■ Exercise details: Transcribe the listing below exactly, leaving out each image.

■ Raw data:
= = = = =

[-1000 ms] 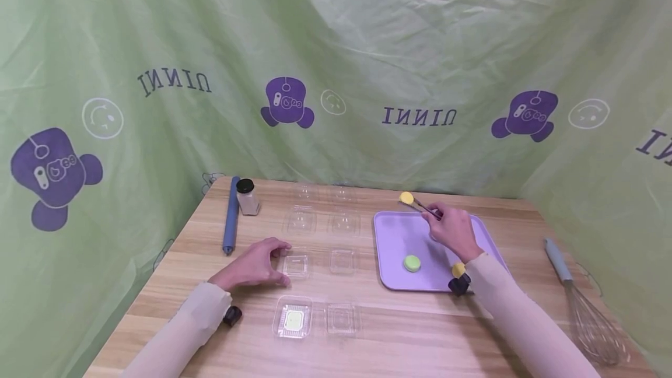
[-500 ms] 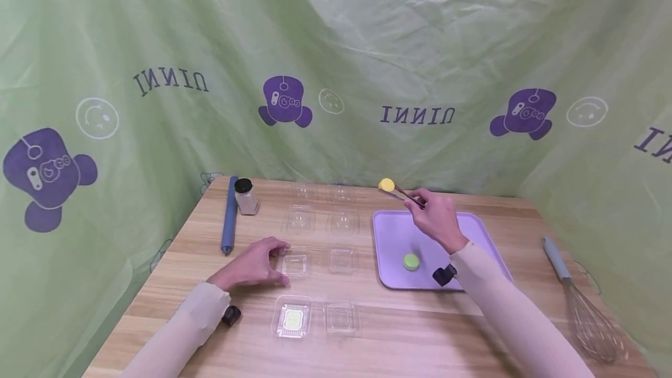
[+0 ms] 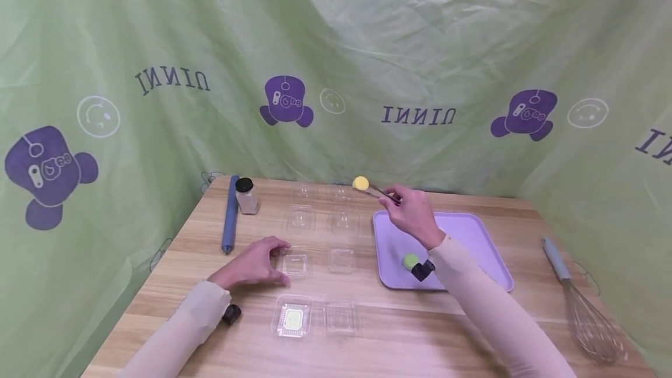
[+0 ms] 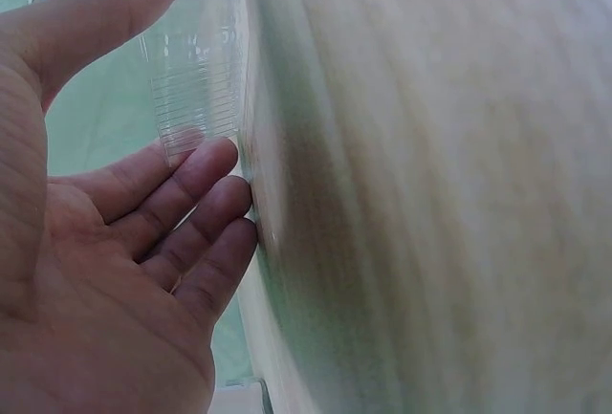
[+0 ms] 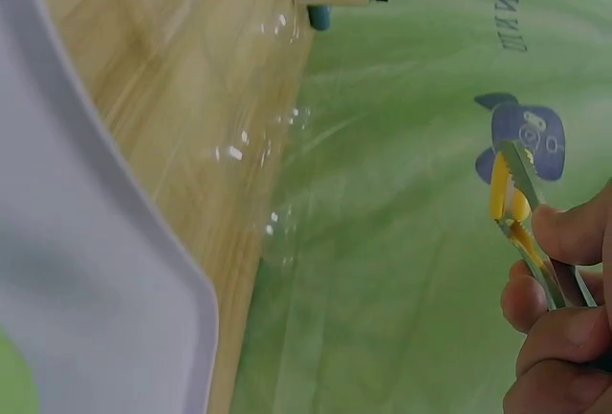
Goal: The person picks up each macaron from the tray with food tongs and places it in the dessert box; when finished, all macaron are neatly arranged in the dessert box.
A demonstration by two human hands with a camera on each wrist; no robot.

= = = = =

■ Response to this exercise:
[-1000 ms] 
[-500 ms] 
[+0 ms] 
[+0 ms] 
[+0 ms] 
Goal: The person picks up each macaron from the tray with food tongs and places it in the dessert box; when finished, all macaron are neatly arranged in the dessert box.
A demonstration by two human hands with a camera on each wrist; no robot.

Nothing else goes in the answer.